E7: Healthy soils

Short Description

Healthy soils underpin the multiple functions of soils in food production, supporting wildlife, regulating water and regulating climate. More work is being done to define exactly what the indicator will include but it could include physical properties (such as a measure of soil structure), chemical properties (such as soil carbon, nutrients and pH), bare ground (soil) and a measure of soil biological activity. This indicator is not limited to agricultural soils. Further development of statistically and scientifically robust national monitoring programmes may be needed to provide data for this indicator.

Readiness and links to data

This indicator is not available for reporting in 2024 as further development work is required prior to inclusion in the Outcome Indicator Framework. The indicator will be published when sufficient data have been collected through the Natural Capital and Ecosystem Assessment (NCEA) programme. The indicator will use data currently being gathered on soil characteristics (physical, chemical and biological) and land use to show how different soils are contributing to different ecosystem services as a measure of soil health.

The final indicator is will be drawn from a soil health indicator produced by the Joint Nature Conservation Committee (JNCC). A proof of concept (JNCC report 737) was published in 2023, and JNCC has recently published a progress report (JNCC report 763) which presents a pre-experimental dataset indicative of approach from Defra’s NCEA programme. National soil monitoring under the NCEA programme began towards the end of financial year 2022/2023. Up-to-date and comprehensive soils data is a priority of the programme. Provisional updates will be produced from 2024, with the immediate phase using current capital investment to achieve 2 years of the 5 years needed for a soil health baseline. The next phase of capital investment, needed to complete the baseline by 2028, will be included in Defra’s research and development Spending Review.

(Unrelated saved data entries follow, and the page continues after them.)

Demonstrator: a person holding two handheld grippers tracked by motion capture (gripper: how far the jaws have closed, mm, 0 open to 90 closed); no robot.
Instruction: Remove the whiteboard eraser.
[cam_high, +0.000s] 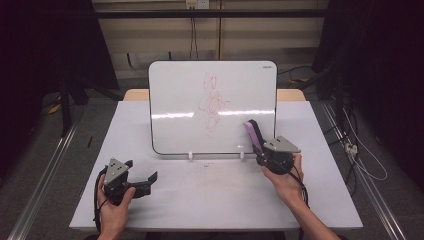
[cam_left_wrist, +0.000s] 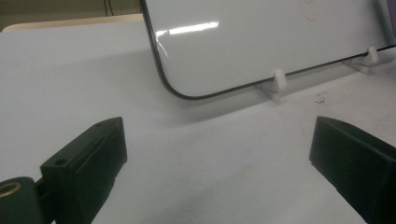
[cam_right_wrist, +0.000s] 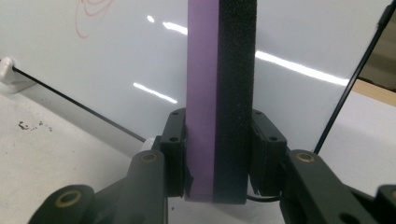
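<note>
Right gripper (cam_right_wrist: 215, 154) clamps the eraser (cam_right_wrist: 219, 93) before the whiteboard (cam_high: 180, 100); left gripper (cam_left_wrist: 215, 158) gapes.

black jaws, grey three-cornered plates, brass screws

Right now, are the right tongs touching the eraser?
Touching. The right gripper view shows the right tongs shut on the eraser, with a jaw pressed flat against each side and no gap.

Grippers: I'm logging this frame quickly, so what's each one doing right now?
Left tool: open, holding nothing, above the table.
Right tool: shut on the eraser, near the whiteboard.
</note>
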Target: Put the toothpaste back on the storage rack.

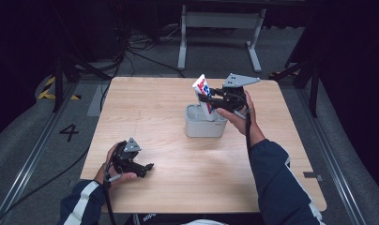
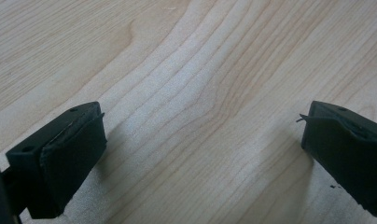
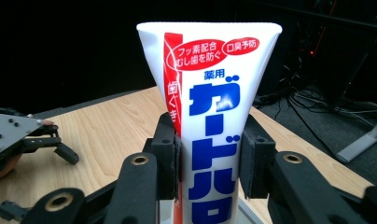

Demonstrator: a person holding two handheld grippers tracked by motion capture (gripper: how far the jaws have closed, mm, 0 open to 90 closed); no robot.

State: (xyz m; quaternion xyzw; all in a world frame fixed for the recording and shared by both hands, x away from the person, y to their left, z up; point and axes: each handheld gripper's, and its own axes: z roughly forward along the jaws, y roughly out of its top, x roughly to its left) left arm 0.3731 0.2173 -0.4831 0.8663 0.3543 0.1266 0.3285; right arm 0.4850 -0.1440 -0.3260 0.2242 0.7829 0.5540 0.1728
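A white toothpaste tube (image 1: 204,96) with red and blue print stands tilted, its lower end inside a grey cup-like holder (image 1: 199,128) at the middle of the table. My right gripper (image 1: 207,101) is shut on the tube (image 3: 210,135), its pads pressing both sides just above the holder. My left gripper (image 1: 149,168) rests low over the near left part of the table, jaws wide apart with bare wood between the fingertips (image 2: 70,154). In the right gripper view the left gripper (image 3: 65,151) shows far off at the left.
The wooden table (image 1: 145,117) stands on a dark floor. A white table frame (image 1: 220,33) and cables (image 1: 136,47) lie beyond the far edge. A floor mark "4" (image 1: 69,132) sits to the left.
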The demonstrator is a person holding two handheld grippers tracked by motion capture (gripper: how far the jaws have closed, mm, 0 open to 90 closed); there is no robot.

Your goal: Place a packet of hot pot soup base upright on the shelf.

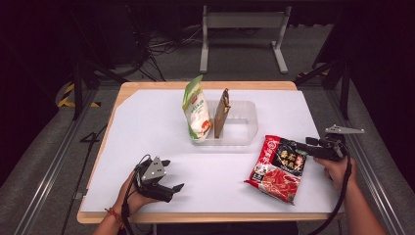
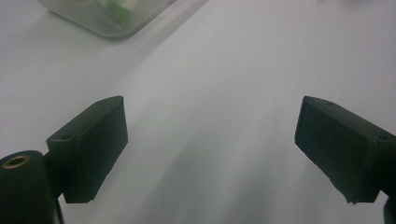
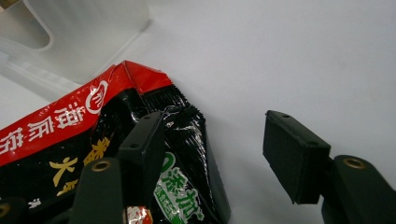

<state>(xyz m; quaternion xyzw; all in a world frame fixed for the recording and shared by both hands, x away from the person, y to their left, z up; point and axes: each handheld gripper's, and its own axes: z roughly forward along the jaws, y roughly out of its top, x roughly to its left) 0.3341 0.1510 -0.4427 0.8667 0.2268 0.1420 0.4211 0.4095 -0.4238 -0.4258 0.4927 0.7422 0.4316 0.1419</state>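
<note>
A red and black noodle packet (image 1: 276, 169) lies flat at the table's front right. My right gripper (image 1: 299, 148) is open at the packet's far right corner, pointing left. In the right gripper view one jaw sits over the packet (image 3: 70, 135) and the other over bare table, with the right gripper (image 3: 215, 135) straddling the packet's edge. My left gripper (image 1: 173, 175) rests open near the front left, its jaws wide apart over the white surface, nothing between them (image 2: 210, 140). A clear plastic bin (image 1: 247, 122) stands mid-table holding an upright green and white bag (image 1: 196, 110) and a brown packet (image 1: 222, 112).
A white sheet (image 1: 147, 127) covers the wooden table. The bin's corner (image 2: 107, 18) appears at the top left of the left gripper view, and its wall (image 3: 84, 32) at the top left of the right gripper view. A metal stand (image 1: 242, 22) is on the floor behind the table.
</note>
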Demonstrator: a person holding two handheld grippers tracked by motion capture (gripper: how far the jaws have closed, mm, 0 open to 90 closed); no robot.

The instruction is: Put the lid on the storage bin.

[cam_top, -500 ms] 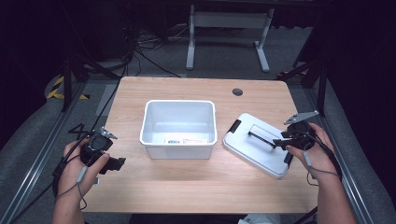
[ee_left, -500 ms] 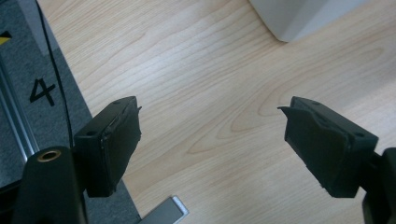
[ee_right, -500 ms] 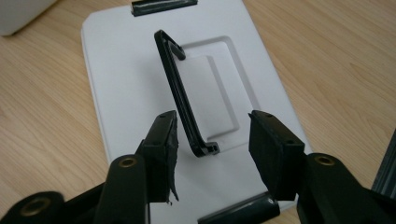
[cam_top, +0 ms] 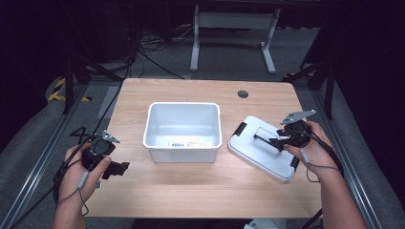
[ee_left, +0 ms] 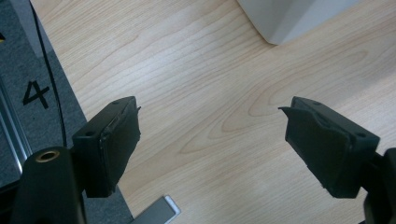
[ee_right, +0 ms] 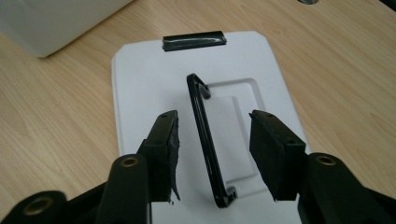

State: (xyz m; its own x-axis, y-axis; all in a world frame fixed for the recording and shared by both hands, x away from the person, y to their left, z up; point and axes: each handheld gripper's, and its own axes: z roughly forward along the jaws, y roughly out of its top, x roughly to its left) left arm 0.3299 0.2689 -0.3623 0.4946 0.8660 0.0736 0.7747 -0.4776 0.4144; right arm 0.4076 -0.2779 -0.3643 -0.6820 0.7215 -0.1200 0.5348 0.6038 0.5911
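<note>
A white plastic bin point(cam_top: 183, 131) stands empty in the middle of the wooden table point(cam_top: 191, 191). Its white lid point(cam_top: 255, 153) lies flat to the right, with a black clip point(ee_right: 194, 41) at its far end and a thin black handle point(ee_right: 205, 140) raised from its middle. My right gripper point(cam_top: 273, 141) is open over the lid. In the right gripper view, my right gripper point(ee_right: 213, 119) has one jaw on each side of the handle without touching it. My left gripper point(cam_top: 120, 168) is wide open above bare wood at the front left, and nothing lies between the jaws of my left gripper point(ee_left: 210, 109).
A corner of the bin point(ee_left: 289, 18) lies ahead of the left gripper. The table's left edge and grey floor with a "4" mark point(ee_left: 35, 93) are close by. A round cable hole point(cam_top: 242, 94) sits at the back right. A metal stand point(cam_top: 234, 28) is behind the table.
</note>
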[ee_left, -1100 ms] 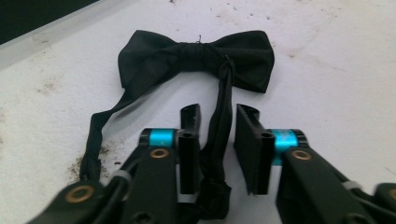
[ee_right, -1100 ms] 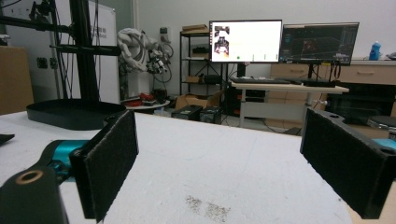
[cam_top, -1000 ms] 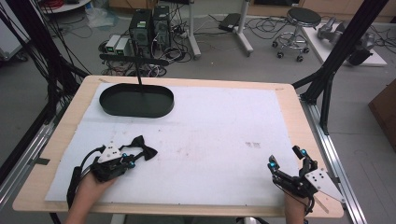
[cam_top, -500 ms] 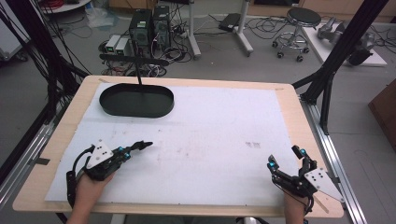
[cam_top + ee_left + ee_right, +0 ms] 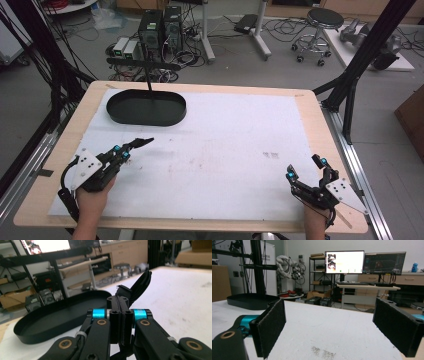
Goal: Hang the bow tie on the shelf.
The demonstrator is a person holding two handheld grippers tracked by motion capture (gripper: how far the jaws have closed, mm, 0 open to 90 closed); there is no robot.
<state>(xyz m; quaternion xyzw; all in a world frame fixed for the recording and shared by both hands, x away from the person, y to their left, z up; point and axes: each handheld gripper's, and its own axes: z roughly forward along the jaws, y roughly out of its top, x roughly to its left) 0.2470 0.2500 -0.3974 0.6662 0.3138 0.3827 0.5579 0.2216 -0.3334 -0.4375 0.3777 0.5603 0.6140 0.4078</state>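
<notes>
My left gripper (image 5: 143,142) lies at the table's left front, held by a hand, its jaws shut together with nothing between them. In the left gripper view the closed jaws (image 5: 145,277) point toward the white table top, to the right of a black oval tray (image 5: 50,331). That empty tray (image 5: 145,121) sits at the far left of the table, a short way beyond the left gripper. My right gripper (image 5: 304,167) rests at the right front corner, open. Its two black pads (image 5: 270,327) stand wide apart over bare table, with the tray (image 5: 249,303) far off to the left.
A white sheet (image 5: 225,140) covers most of the wooden table (image 5: 300,97), with faint dirt marks (image 5: 270,155) right of centre. A thin black post (image 5: 148,75) rises behind the tray. Computers, cables and a stool (image 5: 325,20) stand on the floor beyond the far edge.
The left gripper's jaws, open a second ago, have closed on nothing, and the gripper has shifted slightly. The right gripper has stayed still and open.
</notes>
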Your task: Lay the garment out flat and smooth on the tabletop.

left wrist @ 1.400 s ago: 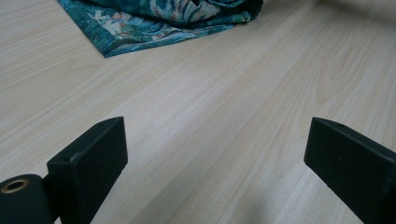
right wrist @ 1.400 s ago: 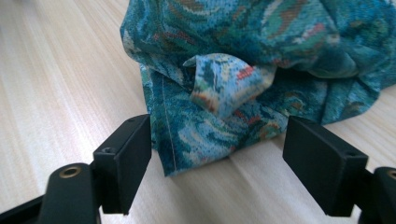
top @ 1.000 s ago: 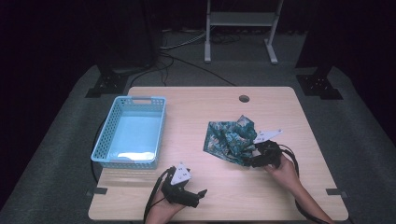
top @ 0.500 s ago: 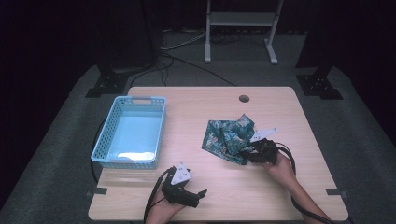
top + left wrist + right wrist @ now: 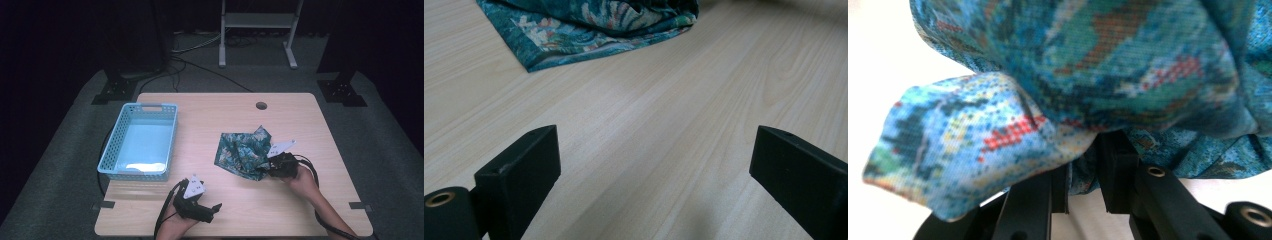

JNCC will finalise the indicator models based on feedback from expert panels and adapt them to utilise new data from the England Ecosystem Survey and the National Forest Inventory Plus (NFI+) (strategic surveys under the NCEA programme). The indicator will use data gathered through NCEA to show how different soils are contributing to different ecosystem services as a measure of soil health and will contribute to a comprehensive and robust baseline for soil health by 2028. However, it may be possible to produce interim statistics. Further improvements are planned to enhance the indicator, enabling the disaggregation of results by land use and soil type, for example.

Some data on aspects of soil health are already published in the Countryside Survey reports.